As the next normal settles in and is run for a sustained period, new challenges will emerge and will need to be addressed, especially for workforces in developing countries. One way to address this is to organize work into micro-teams (or pods) and ensure a hub-and-spoke model exists from function leaders through to individual staff. The intention is to drive collaboration and self-directed work reallocation at the micro-team level, when unforeseen circumstances affect a team member.

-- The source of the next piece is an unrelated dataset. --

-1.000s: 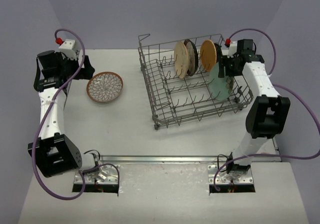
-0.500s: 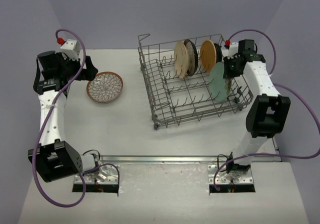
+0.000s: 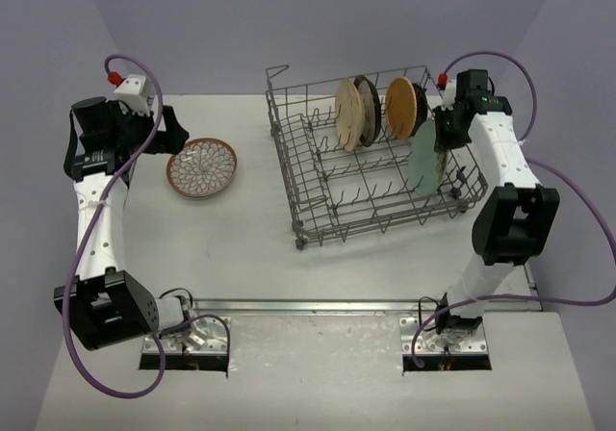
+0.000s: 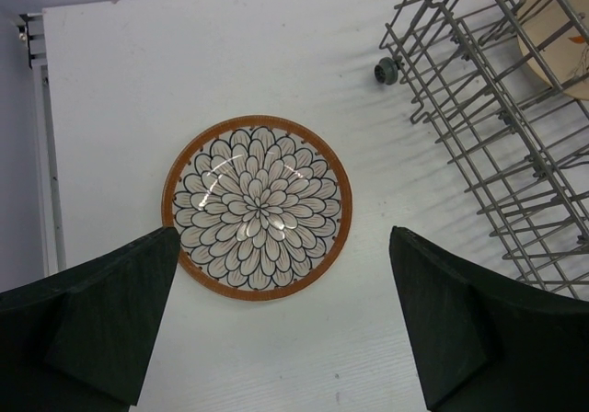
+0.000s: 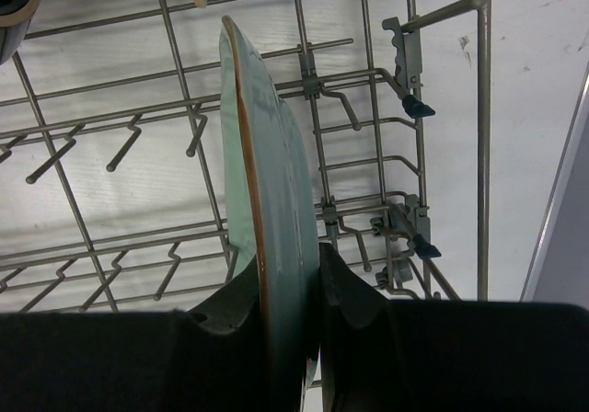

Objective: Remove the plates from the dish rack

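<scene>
One mint plate [image 5: 262, 173] pinched edge-on in right gripper [image 5: 290, 291].

We record wide open room on the white table [image 3: 255, 229] between the round floral plate with an orange-brown rim [image 3: 202, 168] and the grey wire dish rack [image 3: 385, 221]. The left gripper [image 4: 283, 237] hangs over that plate, fingers spread wide, with the rack's corner wheel [image 4: 386, 71] off to one side. In the rack's near and left rows we find bare upright tines [image 3: 337, 176], open from above and walled by wire. In the far row, on edge, stand a cream plate [image 3: 347, 114] and a dark brown plate [image 3: 369, 112], nearly touching, then a wider gap before an orange-tan plate [image 3: 399, 107]. At the right end, a round mint green plate [image 5: 276, 200] is pinched in the right gripper [image 5: 290, 279], with hooked tines [image 5: 340, 108] and the rack wall just beside it.
</scene>
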`<state>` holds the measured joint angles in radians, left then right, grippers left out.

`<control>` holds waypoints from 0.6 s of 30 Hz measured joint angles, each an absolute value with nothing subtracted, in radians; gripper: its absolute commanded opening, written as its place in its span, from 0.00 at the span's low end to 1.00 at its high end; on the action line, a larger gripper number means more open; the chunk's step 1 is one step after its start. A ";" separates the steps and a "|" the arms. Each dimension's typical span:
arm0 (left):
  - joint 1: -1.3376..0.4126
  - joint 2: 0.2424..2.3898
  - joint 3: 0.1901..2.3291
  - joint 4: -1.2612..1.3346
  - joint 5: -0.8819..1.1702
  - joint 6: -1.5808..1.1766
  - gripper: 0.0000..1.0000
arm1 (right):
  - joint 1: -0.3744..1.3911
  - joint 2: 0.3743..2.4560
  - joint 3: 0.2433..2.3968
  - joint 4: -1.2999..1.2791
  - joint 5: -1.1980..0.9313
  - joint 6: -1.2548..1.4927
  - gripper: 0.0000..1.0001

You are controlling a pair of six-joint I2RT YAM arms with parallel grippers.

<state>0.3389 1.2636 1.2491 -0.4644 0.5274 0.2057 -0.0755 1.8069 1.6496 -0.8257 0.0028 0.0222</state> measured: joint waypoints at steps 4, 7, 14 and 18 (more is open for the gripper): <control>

Question 8: What considerations are most important to build in flexibility for future business models as products/services and demographics shift?
The best way to explain this is to reimagine the future model the same way the larger internet natives have to build their platform business; essentially, to build a layered, or “iPhone,” view to redesigning for the future with:
(a) Foundational capabilities (i.e., physical hardware) across operations, paper/document ingestion, operational capabilities and supporting functions with staffing/WFH.

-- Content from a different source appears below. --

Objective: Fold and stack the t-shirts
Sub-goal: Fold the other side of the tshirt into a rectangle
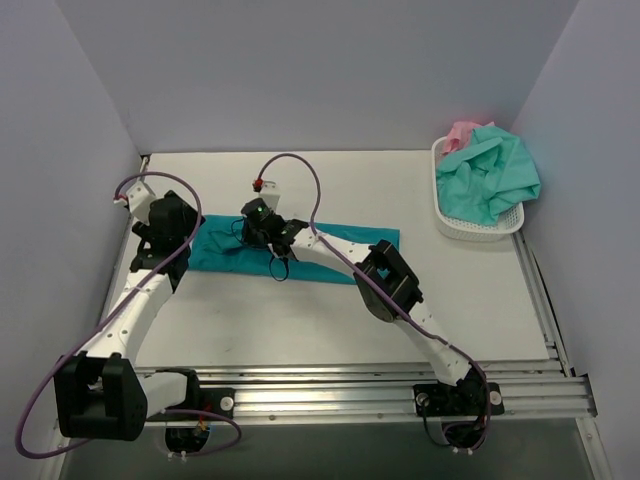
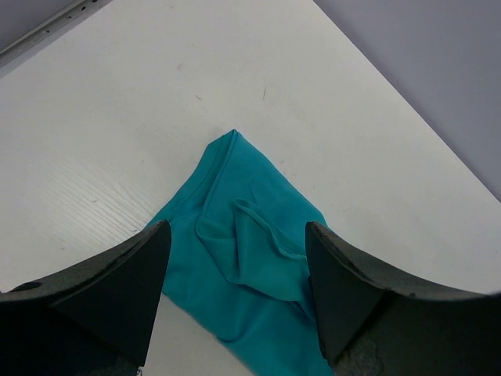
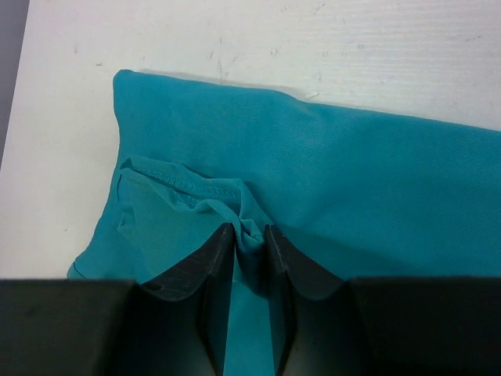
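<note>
A deep teal-blue t-shirt point(image 1: 345, 241) lies folded into a long strip across the table's middle. My right gripper point(image 1: 262, 228) sits over its left part and is shut on a bunched fold of the teal cloth point(image 3: 252, 235) beside a stitched hem. My left gripper point(image 1: 160, 235) hovers at the strip's left end, open and empty; its fingers point(image 2: 117, 286) straddle the shirt's corner point(image 2: 243, 235) from above. A mint-green t-shirt point(image 1: 492, 175) and a pink one point(image 1: 462, 132) are heaped in the basket.
A white perforated basket point(image 1: 475, 228) stands at the back right by the wall. Grey walls close the table on left, back and right. An aluminium rail point(image 1: 380, 385) runs along the near edge.
</note>
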### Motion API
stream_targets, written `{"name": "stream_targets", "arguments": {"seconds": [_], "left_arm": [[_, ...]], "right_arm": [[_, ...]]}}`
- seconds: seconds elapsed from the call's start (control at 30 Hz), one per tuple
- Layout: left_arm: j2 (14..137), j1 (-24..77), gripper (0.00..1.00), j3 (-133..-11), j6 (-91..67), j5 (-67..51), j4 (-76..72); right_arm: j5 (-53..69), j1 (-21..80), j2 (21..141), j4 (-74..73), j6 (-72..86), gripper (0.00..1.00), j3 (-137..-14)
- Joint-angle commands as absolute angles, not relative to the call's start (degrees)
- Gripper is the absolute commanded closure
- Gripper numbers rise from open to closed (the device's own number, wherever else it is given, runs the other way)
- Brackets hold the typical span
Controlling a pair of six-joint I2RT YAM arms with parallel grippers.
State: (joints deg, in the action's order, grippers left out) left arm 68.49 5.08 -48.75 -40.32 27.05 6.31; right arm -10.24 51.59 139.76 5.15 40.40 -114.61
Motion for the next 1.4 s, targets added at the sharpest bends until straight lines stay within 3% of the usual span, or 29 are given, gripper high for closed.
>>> {"name": "stream_targets", "arguments": {"seconds": [0.0,0.5,0.77,0.87,0.9,1.0,1.23,1.37], "left_arm": [[66.4,4.6,0.22,-48.4,-40.7,27.9,5.8],[65.8,4.3,0.22,-48.2,-40.7,27.8,5.6],[65.1,4.3,0.22,-47.8,-40.6,28.3,5.5],[65.0,4.4,0.22,-47.5,-40.5,28.7,5.4],[65.0,4.4,0.22,-47.5,-40.5,28.7,5.3],[65.3,4.3,0.22,-47.5,-40.5,28.6,4.9],[65.9,4.3,0.22,-47.3,-40.6,28.7,4.2],[66.3,4.3,0.22,-47.6,-40.6,28.7,4.4]], "right_arm": [[-12.1,52.2,138.2,4.7,39.9,0.82,-114.5],[-17.0,58.4,130.0,5.3,38.2,0.85,-102.0],[-22.5,61.7,128.8,3.3,37.5,0.82,-99.6],[-25.6,62.7,128.5,1.6,37.4,0.64,-99.1],[-26.3,62.8,128.2,1.2,37.5,0.43,-98.7],[-28.7,63.4,127.0,0.3,38.2,0.15,-97.0],[-32.4,64.4,120.8,-1.1,38.7,0.11,-91.8],[-32.4,64.5,120.5,-0.9,36.8,0.11,-95.9]]}}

(b) Functional layer (i.e., operating system or iOS) to include digital capabilities and flexibility for new products/volumes across new business/underwriting, claims, policy maintenance and finance/compliance/audit functions, which are common and reusable to different products and lines of business (LOB).

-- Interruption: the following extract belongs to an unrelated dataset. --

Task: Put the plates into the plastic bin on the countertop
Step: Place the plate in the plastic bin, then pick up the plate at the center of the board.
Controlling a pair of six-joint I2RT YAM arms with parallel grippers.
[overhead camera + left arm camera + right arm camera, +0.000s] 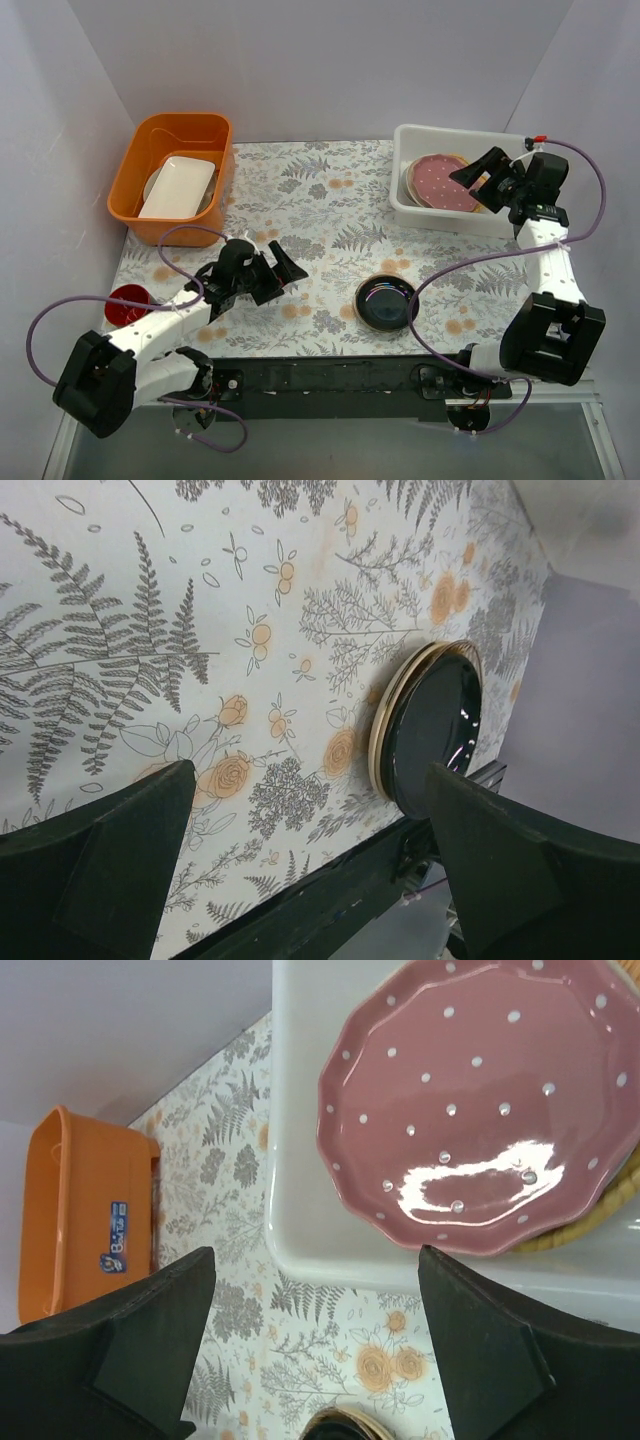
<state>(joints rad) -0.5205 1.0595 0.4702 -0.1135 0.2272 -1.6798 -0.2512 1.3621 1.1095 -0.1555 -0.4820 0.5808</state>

(c) Product- and LOB-specific capabilities (i.e., apps on the iPhone) across core and specific new products enabled end to end through digital channels and automation capabilities. The goal is to flexibly and inexpensively add, delete and modify new products, such as credit insurance products, short-run coverage for specific regional risks products, parameter changes to categories of policies etc.
Stage 4 | Future-proof and shift business models:The problems insurers faced before COVID-19 may exist once the virus is no longer a pressing concern, but interventions of today should be thought through with the longer-term transformation in mind.
Question 9: Key attributes to consider in future proofing post-COVID-19 business models.
Organizations will look to redesign their business models to be more resilient against competitors now as well as pandemics or emerging regional risks.
This will give rise to “death of distance” or “physical contactless” business models, with ways of operating that can be done from any location. This includes offering products, services and delivery through fully digital channels. This will include providing straight-through underwriting for simple policies, and enabling customers to video conference with an agent for more complex or high-touch services.
Insurtechs, fintechs and other digital natives will exert competitive pressure on legacy insurance companies. Conversely, post-pandemic liquidity and access to private equity and venture capital will create interesting acquisition opportunities for insurers. Focused acquisitions may help leapfrog innovation in customer interaction and operational and distribution areas, but the key will be in the appropriate integration of these acquired capabilities at scale.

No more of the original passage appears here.